Cap Anamur
9 de agosto de 2009Há 30 anos, em 9 de agosto de 1979, o navio Cap Anamur atracou no porto japonês de Kobe, a fim de salvar os fugitivos vietnamitas que navegavam no Mar da China Meridional. Mais de mil pessoas estiveram envolvidas nas operações da organização.
Tudo começou quando o jornalista alemão Rupert Neudeck viajou a Paris, há 30 anos, para fazer uma entrevista com o filósofo francês Jean-Paul Sartre. Ele retornou com uma ideia que mudaria não só a sua vida.
Por meio do filósofo André Glucksmann, com o qual ele preparara a entrevista, Neudeck ficou sabendo da calamidade dos vietnamitas que estavam fugindo de barco de seu país. Glucksmann fundara uma iniciativa na França, a fim de organizar um navio de frete para ir ao Mar da China Meridional e salvar os perseguidos políticos.
Na Alemanha, o casal Neudeck resolveu lançar uma iniciativa análoga. Por meio de uma coletiva de imprensa e de uma reportagem sobre os fugitivos, a opinião pública alemã foi informada da operação "Um barco para o Vietnã".
Três dias depois, o comitê havia angariado 1,2 milhão de marcos em doações e assim pôde fretar o navio Cap Anamur. A operação salvou a vida de mais de 9.500 pessoas.
Discurso governamental levado ao pé da letra
O fato de os fugitivos terem tido permissão de se refugiar na Alemanha se deve a uma frase temerária formulada pelo país na Conferência de Refugiados de Genebra. O fundador da Cap Anamur ainda se recorda bem dela: "Todo capitão de um navio com bandeira alemã é obrigado a resgatar as pessoas em perigo no Mar da China Meridional, e a República Federal de Alemanha irá recebê-las".

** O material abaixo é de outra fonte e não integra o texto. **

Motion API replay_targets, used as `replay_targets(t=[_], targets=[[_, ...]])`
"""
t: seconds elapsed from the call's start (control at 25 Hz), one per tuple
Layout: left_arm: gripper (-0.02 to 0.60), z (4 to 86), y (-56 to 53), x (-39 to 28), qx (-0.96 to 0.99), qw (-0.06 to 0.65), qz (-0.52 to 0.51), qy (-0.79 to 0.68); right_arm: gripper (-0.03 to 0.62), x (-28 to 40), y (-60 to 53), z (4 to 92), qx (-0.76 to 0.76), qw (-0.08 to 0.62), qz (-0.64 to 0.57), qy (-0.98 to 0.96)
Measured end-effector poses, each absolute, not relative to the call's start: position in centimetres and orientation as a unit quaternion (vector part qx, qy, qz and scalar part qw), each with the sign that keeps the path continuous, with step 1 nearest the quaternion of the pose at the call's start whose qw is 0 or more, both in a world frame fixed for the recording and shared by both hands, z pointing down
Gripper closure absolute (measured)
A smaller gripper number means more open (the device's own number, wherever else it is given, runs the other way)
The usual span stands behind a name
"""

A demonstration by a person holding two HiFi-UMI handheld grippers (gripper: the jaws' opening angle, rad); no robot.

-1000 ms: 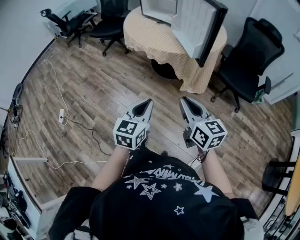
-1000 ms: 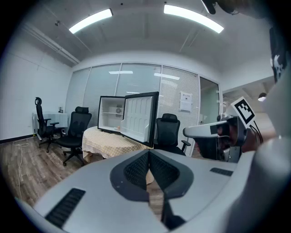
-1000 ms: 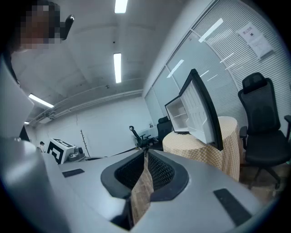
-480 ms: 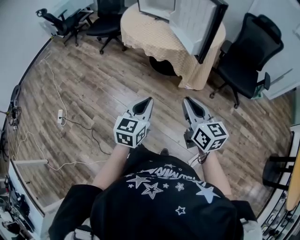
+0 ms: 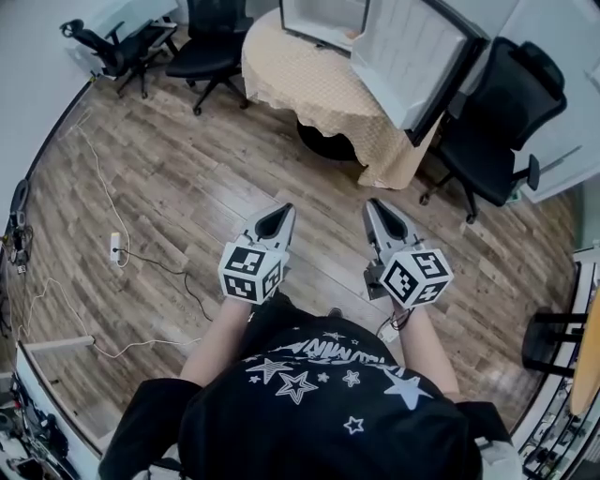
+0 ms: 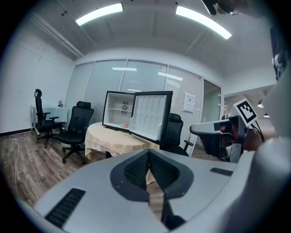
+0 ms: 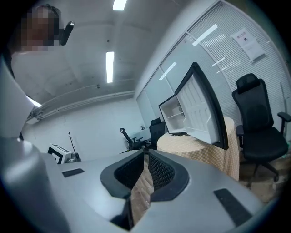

No entanto, na época, o governo alemão "não tinha noção de estava para surgir uma iniciativa que fretaria um navio, iria ao Mar da China Meridional para procurar essas pessoas e – ainda por cima – achá-las, para depois trazer centenas ou milhares" para a Alemanha.
Como o governo não poderia retirar o que dissera em Genebra, simplesmente fez um adendo à frase. A partir de então, o país só receberia refugiados que fossem encontrados por acaso, e não procurados de propósito. Isso significou, a princípio, o fim da iniciativa.
Riscos de uma operação fracassada
Entretanto, a Cap Anamur também já estava atuando em terra. Sobretudo na África, mas também na Ásia e no Oriente Médio, a organização se empenha até hoje pelo tratamento médico, abastecimento de água potável, educação e desenvolvimento.
O atual diretor da Cap Anamur, Bernd Göken, ressalta as vantagens da entidade: "Como temos uma estrutura pequena, uma diretoria de três membros que pode ser contatada a qualquer hora, podemos tomar decisões rápidas. Por outro lado, nossos projetos vivem de nossos colaboradores in loco. Eles participam da elaboração do projeto, o que torna a coisa pouco burocrática", descreve ele.
Mesmo assim, a Cap Anamur nem sempre é poupada de críticas. O exemplo mais conhecido é o de sua espetacular operação no Mediterrâneo em 2004. Na época, Elias Bierdel, membro da diretoria, e o capitão Stefan Schmidt salvaram quase 40 africanos no mar e os levaram para a Itália. Isso lhes custou a acusação de que estariam auxiliando a imigração ilegal: eles foram processados e os refugiados, extraditados.
Metas conquistadas por esforço próprio
A sentença desse processo deverá ser proclamada, no dia 7 de outubro próximo, pelo Tribunal Penal de Agrigento, na Sicília. É a contragosto que Neudeck critica seu sucessor nesse ponto: "Mesmo assim, sinceramente acho que essa operação não foi bem organizada e preparada. Acredito que isso provavelmente mais prejudicou do que viabilizou uma possível ajuda".
Göken aceita a crítica com descontração: "Sempre houve situações em que a Cap Anamur foi agredida por causa de seu trabalho. Ora se dizia que a central era pequena demais, pouco profissional, ora se relatava que faltava uma maior coordenação. Penso que o resultado nos países em que trabalhamos, onde sempre fomos muito estimados, mostra que estamos no caminho certo".
Apesar das críticas, Neudeck tem orgulho do que surgiu da sua iniciativa "Um navio para o Vietnã". "É uma história maravilhosa. Trata-se de uma organização que – por meio das próprias forças e não do orçamento governamental ou de subsídios da União Europeia– continua conseguindo mobilizar a sociedade, a ponto de poder realizar esse trabalho. Esse é um título de honra à livre sociedade alemã, algo que me deixa muito feliz", afirma o fundador.